Il 31 luglio i medici di medicina generale dell’ASP di Ragusa incroceranno le braccia. Lo sciopero dei medici di base, proclamato dalle organizzazioni sindacali di categoria, spinge il presidente dell’Ordine dei Medici Chirurghi e degli Odontoiatri della provincia, Roberto Zelante, a uscire allo scoperto con un appello al dialogo rivolto a tutte le parti in causa.
«Questa protesta non nasce contro qualcuno e non è motivata da rivendicazioni economiche o contrattuali», ha dichiarato Zelante. «È piuttosto l’espressione del forte senso di appartenenza dei medici e della loro preoccupazione per il futuro del Servizio sanitario nazionale e della medicina territoriale».
Il presidente ricorda che i medici di famiglia ragusani si sono distinti negli anni per spirito innovativo e collaborazione con l’Azienda sanitaria provinciale.

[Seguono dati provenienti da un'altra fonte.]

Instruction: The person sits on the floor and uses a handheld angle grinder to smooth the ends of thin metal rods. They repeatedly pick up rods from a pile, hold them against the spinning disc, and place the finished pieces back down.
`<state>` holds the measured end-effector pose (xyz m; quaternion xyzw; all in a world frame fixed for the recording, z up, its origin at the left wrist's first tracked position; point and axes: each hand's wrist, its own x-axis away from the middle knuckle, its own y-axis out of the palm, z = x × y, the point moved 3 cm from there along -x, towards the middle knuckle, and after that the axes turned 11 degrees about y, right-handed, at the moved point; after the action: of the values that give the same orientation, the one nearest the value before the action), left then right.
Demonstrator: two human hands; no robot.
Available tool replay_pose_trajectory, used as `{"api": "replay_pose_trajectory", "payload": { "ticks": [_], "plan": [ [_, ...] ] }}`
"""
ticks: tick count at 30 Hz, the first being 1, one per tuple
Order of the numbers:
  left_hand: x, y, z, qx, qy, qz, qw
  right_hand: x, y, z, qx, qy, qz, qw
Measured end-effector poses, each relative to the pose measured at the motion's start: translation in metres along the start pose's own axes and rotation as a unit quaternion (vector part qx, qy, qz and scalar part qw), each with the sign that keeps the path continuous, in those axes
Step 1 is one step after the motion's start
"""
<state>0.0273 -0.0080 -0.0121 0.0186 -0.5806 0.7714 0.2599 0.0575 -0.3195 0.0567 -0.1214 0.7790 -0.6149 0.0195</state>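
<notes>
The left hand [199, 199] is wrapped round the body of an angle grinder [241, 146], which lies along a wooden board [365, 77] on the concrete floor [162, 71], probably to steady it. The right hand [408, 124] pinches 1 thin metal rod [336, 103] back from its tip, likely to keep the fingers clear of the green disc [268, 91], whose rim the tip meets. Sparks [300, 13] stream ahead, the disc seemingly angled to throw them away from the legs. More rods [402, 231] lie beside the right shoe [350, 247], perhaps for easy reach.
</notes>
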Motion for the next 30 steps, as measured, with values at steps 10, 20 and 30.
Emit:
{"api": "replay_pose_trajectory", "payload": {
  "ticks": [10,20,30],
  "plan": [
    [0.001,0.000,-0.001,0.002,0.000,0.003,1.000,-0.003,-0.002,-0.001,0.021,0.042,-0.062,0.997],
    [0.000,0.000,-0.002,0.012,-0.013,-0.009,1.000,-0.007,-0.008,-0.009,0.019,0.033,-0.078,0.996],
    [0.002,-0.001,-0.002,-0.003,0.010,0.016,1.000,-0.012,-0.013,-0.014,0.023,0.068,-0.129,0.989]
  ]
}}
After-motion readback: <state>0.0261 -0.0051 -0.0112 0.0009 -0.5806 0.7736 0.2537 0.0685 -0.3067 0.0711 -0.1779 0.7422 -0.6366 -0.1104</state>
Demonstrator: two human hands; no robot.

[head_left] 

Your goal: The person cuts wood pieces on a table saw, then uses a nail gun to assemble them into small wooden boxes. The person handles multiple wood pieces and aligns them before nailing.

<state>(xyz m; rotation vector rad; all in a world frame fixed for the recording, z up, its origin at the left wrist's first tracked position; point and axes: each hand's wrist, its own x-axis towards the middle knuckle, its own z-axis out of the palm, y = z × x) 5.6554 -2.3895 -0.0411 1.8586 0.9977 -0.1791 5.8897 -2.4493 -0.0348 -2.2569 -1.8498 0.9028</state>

Eppure il quadro è cambiato: nuove normative nazionali e regionali stratificate negli ultimi anni, carenza cronica di personale, emergenze a ripetizione e una riorganizzazione dell’assistenza territoriale ancora in corso hanno messo sotto pressione l’intero sistema. «Individuare responsabilità unilaterali», avverte Zelante, «non aiuterebbe a risolvere problemi che hanno radici ben più complesse».
Al centro del confronto c’è la riorganizzazione della medicina del territorio, che Zelante indica come leva decisiva per alleggerire i Pronto Soccorso e accorciare le liste d’attesa — due delle emergenze più sentite dai pazienti ragusani. Un obiettivo raggiungibile, secondo lui, solo attraverso «dialogo, concertazione e responsabilità condivisa» tra medici ospedalieri, medici di famiglia, sindacati e ASP.
L’Ordine si propone come soggetto terzo in questa partita. «Fin dal nostro insediamento abbiamo promosso occasioni di incontro e mediazione tra le diverse componenti della sanità provinciale», ha ricordato Zelante, che accoglie positivamente la disponibilità dei sindaci del territorio a partecipare alla ricerca di soluzioni.
La chiusura è un appello diretto alla categoria: «Mi auguro che questa protesta non rappresenti un punto di rottura, ma l’occasione per avviare un confronto sincero e produttivo tra tutte le parti coinvolte, affinché il modello Ragusa possa tornare a essere un punto di riferimento per la sanità siciliana».